Pour l'intelligence de la scène, il est nécessaire de dire que Paul et Natalie demeurèrent assis au coin du feu, sur une causeuse, et n'écoutèrent aucun article du compte de tutelle. Aussi enfants l'un que l'autre, également heureux, l'un par ses désirs, l'autre par sa curieuse attente, voyant la vie comme un ciel tout bleu, riches, jeunes, amoureux, ils ne cessèrent de s'entretenir à voix basse en se parlant à l'oreille. Armant déjà son amour de la légalité, Paul se plut à baiser le bout des doigts de Natalie, à effleurer son dos de neige, à frôler ses cheveux en dérobant à tous les regards les joies de cette émancipation illégale. Natalie jouait avec l'écran en plumes indiennes que lui avait offert Paul, cadeau qui, d'après les croyances superstitieuses de quelques pays, est pour l'amour un présage aussi sinistre que celui des ciseaux ou de tout autre instrument tranchant donné, qui sans doute rappelle les Parques de la Mythologie. Assise près des deux notaires, madame Évangélista prêtait la plus scrupuleuse attention à la lecture des pièces. Après avoir entendu le compte de la tutelle, savamment rédigé par Solonet, et qui, de trois millions et quelques cent mille francs laissés par monsieur Évangélista, réduisait la part de Natalie aux fameux onze cent cinquante-six mille francs, elle dit au jeune couple:—Mais écoutez donc, mes enfants, voici votre contrat! Le clerc but un verre d'eau sucrée, Solonet et Mathias se mouchèrent. Paul et Natalie regardèrent ces quatre personnages, écoutèrent le préambule et se remirent à causer. L'établissement des apports, la donation générale en cas de mort sans enfants, la donation du quart en usufruit et du quart en nue propriété permise par le Code, quel que soit le nombre des enfants, la constitution du fonds de la communauté, le don des diamants à la femme, des bibliothèques et des chevaux au mari, tout passa sans observations.
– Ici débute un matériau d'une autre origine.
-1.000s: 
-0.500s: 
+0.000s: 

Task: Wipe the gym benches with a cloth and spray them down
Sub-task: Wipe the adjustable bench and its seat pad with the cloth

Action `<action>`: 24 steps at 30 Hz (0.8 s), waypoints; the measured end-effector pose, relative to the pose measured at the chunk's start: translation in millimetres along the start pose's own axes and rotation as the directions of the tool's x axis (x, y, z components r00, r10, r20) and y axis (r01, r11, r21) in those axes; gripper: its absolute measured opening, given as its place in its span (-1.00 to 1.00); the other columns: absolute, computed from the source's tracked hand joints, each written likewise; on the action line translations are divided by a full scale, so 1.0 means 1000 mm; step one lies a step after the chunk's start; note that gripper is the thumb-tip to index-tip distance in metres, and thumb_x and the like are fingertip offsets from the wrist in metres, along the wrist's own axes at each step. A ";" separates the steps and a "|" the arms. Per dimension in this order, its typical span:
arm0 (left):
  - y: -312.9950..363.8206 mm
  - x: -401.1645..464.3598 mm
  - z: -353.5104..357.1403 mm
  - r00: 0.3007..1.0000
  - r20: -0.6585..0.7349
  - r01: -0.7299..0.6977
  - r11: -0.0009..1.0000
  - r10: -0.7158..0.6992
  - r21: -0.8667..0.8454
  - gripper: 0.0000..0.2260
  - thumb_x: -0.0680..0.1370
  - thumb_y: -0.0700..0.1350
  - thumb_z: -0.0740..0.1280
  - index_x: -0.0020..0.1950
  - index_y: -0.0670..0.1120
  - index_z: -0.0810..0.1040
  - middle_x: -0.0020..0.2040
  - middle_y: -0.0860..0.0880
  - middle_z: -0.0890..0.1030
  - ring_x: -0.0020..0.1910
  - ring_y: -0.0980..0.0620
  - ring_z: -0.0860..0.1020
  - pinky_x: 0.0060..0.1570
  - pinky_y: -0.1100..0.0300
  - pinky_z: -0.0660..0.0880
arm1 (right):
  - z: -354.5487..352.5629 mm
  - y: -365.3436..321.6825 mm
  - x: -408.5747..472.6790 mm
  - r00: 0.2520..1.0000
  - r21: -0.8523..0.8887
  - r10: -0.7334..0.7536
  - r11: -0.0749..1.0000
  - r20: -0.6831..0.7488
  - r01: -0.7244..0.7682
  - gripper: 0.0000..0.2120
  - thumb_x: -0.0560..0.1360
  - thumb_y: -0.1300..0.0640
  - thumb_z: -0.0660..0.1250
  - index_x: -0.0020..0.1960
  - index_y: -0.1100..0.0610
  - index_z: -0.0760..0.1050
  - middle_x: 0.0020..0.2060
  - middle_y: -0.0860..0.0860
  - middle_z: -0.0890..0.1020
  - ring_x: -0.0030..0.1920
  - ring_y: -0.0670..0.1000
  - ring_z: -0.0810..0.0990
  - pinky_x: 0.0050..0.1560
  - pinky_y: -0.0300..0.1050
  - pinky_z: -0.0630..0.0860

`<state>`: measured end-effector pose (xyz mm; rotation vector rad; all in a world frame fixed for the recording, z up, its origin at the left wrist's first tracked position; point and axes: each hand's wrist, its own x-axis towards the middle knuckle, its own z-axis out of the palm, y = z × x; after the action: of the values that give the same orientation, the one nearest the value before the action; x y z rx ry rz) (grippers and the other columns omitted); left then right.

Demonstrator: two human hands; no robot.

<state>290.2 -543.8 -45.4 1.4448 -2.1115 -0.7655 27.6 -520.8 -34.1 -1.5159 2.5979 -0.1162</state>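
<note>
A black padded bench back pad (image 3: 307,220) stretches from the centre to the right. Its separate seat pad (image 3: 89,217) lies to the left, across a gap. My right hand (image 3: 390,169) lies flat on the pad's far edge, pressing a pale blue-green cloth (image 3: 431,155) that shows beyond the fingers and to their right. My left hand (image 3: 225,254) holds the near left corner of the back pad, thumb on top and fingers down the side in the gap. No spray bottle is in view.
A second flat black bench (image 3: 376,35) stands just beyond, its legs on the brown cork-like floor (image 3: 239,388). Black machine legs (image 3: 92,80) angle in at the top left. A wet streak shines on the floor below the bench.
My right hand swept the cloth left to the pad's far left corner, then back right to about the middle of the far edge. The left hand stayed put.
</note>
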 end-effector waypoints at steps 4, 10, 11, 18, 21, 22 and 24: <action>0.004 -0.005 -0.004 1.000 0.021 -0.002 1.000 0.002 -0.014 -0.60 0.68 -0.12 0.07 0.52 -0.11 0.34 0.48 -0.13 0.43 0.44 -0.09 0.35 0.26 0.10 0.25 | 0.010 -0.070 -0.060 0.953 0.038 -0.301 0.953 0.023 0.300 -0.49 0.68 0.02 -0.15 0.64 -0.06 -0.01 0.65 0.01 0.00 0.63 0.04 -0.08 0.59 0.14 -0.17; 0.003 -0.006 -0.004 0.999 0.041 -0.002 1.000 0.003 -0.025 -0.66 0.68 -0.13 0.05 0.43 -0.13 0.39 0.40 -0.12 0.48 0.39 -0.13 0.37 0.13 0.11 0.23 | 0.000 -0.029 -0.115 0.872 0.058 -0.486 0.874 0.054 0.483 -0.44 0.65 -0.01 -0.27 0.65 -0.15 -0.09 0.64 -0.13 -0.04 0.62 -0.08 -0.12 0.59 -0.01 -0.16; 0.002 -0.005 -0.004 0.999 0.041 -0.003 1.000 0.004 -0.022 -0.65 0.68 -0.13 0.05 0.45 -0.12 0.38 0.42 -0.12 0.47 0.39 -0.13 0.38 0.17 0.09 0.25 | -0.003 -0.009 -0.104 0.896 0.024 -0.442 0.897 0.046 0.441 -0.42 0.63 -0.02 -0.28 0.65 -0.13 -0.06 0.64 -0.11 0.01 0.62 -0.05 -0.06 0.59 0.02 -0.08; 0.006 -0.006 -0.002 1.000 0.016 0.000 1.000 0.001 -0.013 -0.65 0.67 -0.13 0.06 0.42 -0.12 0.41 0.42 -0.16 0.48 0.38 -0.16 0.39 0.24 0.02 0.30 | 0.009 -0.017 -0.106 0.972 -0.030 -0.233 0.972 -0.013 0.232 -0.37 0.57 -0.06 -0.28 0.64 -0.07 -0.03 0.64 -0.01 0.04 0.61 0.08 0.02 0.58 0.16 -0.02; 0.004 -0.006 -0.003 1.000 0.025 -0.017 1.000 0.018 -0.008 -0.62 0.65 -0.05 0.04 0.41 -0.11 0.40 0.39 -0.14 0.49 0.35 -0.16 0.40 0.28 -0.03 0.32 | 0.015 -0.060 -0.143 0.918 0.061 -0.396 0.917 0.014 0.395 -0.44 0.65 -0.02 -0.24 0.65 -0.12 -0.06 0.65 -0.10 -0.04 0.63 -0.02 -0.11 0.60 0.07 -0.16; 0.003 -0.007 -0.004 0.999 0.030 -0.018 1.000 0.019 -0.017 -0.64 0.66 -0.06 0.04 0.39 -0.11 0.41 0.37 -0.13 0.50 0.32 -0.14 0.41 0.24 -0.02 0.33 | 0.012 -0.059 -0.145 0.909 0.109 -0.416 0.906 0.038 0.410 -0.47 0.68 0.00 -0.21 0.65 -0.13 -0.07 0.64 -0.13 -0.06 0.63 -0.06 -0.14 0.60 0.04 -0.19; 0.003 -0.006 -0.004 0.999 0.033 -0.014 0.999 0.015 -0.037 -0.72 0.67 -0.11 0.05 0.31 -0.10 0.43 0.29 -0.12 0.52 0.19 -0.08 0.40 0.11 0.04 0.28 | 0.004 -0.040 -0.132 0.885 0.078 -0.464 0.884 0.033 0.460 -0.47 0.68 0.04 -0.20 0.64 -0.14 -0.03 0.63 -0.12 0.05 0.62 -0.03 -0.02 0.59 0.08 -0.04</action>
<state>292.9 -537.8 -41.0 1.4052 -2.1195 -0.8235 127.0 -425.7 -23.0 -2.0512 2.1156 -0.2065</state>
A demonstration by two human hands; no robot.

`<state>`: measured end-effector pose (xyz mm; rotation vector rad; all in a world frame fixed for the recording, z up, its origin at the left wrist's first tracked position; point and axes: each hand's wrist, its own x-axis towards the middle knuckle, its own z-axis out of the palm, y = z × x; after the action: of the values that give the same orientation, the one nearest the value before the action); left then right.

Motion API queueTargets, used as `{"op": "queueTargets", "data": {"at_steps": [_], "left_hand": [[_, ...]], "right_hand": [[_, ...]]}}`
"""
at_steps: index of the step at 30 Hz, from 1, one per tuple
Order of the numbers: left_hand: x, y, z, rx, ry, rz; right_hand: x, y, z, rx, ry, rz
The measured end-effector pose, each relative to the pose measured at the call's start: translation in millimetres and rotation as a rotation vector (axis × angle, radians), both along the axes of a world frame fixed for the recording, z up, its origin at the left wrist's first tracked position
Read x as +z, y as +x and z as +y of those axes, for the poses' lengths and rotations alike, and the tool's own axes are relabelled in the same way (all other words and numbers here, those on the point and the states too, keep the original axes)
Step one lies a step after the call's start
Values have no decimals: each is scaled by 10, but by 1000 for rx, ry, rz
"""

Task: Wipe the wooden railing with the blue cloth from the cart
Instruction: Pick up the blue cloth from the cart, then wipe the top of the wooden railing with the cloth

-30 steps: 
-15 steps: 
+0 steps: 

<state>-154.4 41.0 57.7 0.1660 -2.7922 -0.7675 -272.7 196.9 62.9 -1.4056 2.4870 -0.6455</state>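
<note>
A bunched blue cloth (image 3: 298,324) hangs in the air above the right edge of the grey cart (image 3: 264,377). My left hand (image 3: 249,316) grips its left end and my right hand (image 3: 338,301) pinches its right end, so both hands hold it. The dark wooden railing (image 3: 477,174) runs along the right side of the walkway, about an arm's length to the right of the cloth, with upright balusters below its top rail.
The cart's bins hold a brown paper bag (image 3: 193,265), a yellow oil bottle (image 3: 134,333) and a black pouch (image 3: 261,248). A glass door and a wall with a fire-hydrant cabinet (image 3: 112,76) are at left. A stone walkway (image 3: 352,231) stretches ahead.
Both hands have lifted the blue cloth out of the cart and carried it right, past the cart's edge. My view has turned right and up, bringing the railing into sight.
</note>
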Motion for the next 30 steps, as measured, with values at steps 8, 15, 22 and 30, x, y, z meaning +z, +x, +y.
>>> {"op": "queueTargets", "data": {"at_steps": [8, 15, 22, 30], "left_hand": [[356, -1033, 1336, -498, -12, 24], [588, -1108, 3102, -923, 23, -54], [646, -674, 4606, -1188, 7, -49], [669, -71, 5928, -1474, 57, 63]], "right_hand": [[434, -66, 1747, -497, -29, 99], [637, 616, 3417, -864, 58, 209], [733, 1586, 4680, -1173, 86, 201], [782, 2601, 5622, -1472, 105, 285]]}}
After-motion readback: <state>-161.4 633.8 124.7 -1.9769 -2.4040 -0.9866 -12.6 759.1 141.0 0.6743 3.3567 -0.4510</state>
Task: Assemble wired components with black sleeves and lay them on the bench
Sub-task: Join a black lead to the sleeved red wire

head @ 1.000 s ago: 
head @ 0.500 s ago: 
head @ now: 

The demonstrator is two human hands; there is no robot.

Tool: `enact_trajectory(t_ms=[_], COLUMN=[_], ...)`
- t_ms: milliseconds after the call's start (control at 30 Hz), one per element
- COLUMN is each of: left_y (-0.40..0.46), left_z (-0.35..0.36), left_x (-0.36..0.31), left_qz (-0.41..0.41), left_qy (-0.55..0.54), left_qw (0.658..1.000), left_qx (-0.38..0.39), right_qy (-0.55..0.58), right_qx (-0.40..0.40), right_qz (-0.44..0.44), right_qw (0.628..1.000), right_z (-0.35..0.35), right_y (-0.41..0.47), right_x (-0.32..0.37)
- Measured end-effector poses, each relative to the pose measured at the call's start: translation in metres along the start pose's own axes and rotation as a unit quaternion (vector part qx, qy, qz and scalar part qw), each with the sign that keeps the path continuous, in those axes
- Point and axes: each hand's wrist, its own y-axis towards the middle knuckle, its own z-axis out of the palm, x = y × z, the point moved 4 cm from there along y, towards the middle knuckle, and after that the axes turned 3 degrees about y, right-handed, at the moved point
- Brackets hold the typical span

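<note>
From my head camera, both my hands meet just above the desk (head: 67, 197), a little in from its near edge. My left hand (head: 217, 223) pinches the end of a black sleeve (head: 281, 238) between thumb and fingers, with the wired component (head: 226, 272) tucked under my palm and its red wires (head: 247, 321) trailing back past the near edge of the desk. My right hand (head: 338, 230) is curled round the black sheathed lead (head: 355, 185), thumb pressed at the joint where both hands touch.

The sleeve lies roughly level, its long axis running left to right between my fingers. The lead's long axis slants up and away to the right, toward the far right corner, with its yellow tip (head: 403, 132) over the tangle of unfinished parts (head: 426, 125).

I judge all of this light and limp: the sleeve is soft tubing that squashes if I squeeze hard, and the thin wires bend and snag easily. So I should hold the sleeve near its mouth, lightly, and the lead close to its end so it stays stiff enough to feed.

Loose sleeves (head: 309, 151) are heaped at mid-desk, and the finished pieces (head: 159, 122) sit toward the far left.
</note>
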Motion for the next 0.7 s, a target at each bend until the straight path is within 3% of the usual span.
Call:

Vint la constitution du majorat. Là, quand tout fut lu et qu'il n'y eut plus qu'à signer, madame Évangélista demanda quel serait l'effet de ce majorat.
—Le majorat, madame, dit maître Solonet, est une fortune inaliénable, prélevée sur celle des deux époux et constituée au profit de l'aîné de la maison, à chaque génération, sans qu'il soit privé de ses droits au partage général des autres biens.
—Qu'en résultera-t-il pour ma fille? demanda-t-elle.
Maître Mathias, incapable de déguiser la vérité, prit la parole:—Madame, le majorat étant un apanage distrait des deux fortunes, si la future épouse meurt la première en laissant un ou plusieurs enfants, dont un mâle, monsieur le comte de Manerville leur tiendra compte de trois cent cinquante-six mille francs seulement, sur lesquels il exercera sa donation du quart en usufruit, du quart en nue propriété. Ainsi sa dette envers eux est réduite à cent soixante mille francs environ, sauf ses bénéfices dans la communauté, ses reprises, etc. Au cas contraire, s'il décédait le premier, laissant également des enfants mâles, madame de Manerville aurait droit à trois cent cinquante-six mille francs seulement, à ses donations sur les biens de monsieur de Manerville qui ne font point partie du majorat, à ses reprises en diamants, et à sa part dans la communauté.
Les effets de la profonde politique de maître Mathias apparurent alors dans tout leur jour.
—Ma fille est ruinée, dit à voix basse madame Évangélista.
Le vieux et le jeune notaire entendirent cette phrase.
—Est-ce se ruiner, lui répondit à mi-voix maître Mathias, que de constituer à sa famille une fortune indestructible?
En voyant l'expression que prit la figure de sa cliente, le jeune notaire ne crut pas pouvoir se dispenser de chiffrer le désastre.
—Nous voulions leur attraper trois cent mille francs, ils nous en reprennent évidemment huit cent mille, le contrat se balance par une perte de quatre cent mille francs à notre charge et au profit des enfants. Il faut rompre ou poursuivre, dit Solonet à madame Évangélista.